(REQUIRED ACTION) Give again, unaltered, the lines of the listing below that run from the line having "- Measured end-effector" through the line having "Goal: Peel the".

SUPPLIED INFORMATION below:

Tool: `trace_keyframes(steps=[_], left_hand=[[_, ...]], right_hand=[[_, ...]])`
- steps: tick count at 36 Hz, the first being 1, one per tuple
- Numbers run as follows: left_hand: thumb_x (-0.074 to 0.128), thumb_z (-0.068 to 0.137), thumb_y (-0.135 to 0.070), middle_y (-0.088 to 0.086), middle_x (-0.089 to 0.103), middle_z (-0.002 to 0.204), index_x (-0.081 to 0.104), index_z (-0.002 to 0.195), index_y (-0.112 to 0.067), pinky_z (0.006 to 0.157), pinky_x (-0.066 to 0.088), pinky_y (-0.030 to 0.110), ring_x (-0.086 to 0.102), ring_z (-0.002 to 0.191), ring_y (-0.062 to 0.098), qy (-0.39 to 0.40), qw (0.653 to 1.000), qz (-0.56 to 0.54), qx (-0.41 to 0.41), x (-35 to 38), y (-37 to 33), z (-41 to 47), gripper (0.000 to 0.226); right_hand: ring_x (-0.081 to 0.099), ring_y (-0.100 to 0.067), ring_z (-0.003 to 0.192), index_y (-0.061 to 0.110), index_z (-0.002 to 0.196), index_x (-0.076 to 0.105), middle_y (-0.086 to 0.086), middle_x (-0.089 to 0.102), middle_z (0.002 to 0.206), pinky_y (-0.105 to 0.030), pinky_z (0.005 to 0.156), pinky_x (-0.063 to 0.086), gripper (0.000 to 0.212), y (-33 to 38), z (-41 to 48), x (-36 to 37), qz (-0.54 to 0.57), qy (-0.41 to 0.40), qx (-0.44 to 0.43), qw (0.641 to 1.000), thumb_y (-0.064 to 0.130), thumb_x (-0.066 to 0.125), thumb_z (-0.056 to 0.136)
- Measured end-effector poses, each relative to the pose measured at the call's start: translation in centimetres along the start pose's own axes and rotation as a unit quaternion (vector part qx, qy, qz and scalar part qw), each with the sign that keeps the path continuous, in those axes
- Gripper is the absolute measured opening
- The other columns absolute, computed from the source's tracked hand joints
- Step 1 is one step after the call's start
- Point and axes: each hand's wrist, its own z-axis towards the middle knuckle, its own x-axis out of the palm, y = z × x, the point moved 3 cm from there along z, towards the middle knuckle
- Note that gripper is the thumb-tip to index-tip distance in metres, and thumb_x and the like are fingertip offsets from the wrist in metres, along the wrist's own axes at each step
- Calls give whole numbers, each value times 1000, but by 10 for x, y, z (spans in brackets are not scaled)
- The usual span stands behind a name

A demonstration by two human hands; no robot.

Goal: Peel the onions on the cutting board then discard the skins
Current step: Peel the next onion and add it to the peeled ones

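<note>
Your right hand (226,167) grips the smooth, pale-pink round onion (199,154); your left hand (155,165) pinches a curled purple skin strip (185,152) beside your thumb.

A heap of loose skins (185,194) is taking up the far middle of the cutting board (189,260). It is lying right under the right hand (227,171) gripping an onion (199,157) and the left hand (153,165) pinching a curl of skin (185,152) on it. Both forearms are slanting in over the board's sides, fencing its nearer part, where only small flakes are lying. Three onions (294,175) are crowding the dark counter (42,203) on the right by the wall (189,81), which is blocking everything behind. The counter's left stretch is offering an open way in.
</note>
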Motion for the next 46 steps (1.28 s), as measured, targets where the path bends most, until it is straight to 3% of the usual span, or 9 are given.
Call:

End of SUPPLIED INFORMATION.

(WRITTEN RESPONSE)
- Measured end-effector poses, each relative to the pose measured at the call's start: translation in centimetres along the start pose's own axes and rotation as a unit quaternion (vector part qx, qy, qz and scalar part qw), each with the sign that keeps the path continuous, in those axes
- Gripper is the absolute measured opening
- The other columns absolute, computed from the source's tracked hand joints
- Step 1 is one step after the call's start
- Point and axes: each hand's wrist, its own z-axis towards the middle knuckle, its own x-axis out of the palm, y = z × x, the point moved 3 cm from there along z, towards the middle knuckle
- Note that gripper is the thumb-tip to index-tip distance in metres, and thumb_x and the like are fingertip offsets from the wrist in metres, along the wrist's own axes at each step
- Calls give whole numbers, each value times 1000, but by 10 for x, y, z (spans in brackets are not scaled)
- The usual span stands behind a name

A demonstration by two human hands; no robot.

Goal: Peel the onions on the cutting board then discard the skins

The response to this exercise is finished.